◆ **Task to carry out**
What is wanted is an exact copy of the lines from the top of the listing through the line containing "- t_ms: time".

BEGIN

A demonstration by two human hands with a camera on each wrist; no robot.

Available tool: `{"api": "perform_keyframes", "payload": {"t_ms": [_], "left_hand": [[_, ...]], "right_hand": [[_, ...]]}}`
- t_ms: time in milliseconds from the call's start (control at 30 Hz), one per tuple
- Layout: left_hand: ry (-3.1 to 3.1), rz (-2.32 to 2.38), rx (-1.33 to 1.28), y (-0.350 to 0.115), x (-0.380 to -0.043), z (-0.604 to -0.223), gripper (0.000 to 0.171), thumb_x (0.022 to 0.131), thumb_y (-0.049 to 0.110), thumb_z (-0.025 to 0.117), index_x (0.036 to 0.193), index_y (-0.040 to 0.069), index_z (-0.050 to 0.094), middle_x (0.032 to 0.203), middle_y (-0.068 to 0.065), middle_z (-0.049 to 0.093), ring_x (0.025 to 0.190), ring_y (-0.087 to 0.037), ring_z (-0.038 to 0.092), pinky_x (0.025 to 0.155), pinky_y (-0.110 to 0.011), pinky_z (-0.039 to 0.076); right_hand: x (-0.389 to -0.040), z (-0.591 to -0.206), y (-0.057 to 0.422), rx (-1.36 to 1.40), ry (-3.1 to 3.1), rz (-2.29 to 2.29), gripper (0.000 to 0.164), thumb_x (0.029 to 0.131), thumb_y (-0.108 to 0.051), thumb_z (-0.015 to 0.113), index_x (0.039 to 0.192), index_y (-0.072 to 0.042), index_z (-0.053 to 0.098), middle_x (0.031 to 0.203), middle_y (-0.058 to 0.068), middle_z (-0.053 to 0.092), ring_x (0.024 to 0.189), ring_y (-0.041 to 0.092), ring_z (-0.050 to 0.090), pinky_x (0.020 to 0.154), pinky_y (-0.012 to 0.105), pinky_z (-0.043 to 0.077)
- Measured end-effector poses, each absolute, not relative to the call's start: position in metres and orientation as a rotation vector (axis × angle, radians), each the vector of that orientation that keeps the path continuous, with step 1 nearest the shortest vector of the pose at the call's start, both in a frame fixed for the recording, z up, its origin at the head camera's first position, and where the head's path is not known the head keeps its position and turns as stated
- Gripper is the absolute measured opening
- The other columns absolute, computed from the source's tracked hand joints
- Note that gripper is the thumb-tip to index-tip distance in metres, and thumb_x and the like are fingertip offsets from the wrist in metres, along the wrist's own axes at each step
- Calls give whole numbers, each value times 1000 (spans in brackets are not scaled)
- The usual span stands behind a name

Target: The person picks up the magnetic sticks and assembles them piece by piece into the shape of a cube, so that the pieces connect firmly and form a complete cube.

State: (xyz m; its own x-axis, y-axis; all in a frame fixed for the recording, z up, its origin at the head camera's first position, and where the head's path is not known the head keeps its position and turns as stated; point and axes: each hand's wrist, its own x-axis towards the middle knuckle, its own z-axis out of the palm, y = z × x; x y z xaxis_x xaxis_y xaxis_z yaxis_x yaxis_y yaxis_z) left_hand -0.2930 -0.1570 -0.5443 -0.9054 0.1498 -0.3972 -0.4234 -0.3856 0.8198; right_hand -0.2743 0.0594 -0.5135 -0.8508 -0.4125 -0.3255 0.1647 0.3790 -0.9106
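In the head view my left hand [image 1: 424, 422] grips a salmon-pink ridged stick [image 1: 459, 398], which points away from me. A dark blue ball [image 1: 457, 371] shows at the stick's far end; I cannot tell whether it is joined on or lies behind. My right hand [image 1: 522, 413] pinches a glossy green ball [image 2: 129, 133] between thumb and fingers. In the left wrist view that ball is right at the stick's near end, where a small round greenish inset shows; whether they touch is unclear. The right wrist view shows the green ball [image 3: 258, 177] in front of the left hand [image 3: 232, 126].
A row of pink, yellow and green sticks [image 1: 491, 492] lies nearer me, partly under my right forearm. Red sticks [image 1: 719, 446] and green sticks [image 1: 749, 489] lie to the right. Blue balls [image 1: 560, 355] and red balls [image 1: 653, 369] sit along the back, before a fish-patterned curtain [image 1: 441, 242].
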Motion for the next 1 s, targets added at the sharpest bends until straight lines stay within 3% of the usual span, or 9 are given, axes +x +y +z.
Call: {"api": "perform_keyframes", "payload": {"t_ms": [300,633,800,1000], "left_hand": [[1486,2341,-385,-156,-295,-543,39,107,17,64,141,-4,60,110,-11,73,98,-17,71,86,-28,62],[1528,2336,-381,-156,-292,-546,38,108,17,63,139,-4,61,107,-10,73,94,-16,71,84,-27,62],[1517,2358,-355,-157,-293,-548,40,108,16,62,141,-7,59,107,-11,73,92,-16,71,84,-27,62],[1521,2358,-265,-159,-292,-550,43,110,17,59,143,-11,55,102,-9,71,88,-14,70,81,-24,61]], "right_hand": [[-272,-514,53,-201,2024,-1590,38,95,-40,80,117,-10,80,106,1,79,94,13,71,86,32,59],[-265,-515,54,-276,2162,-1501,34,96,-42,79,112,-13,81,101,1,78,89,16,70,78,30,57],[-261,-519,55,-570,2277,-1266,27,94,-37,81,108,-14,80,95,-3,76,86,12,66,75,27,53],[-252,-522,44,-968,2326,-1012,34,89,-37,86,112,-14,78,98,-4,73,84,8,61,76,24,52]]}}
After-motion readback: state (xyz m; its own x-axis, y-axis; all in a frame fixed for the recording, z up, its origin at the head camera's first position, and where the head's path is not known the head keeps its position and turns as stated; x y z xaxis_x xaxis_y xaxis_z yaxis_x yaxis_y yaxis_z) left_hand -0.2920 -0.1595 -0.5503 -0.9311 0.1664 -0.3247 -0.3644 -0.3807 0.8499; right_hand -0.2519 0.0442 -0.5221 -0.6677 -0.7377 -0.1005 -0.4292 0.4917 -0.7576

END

◆ **Written answer**
A demonstration by two human hands with a camera on each wrist; no robot.

Available tool: `{"api": "perform_keyframes", "payload": {"t_ms": [_], "left_hand": [[_, ...]], "right_hand": [[_, ...]]}}`
- t_ms: time in milliseconds from the call's start (control at 30 Hz), one per tuple

There is nothing further in this answer.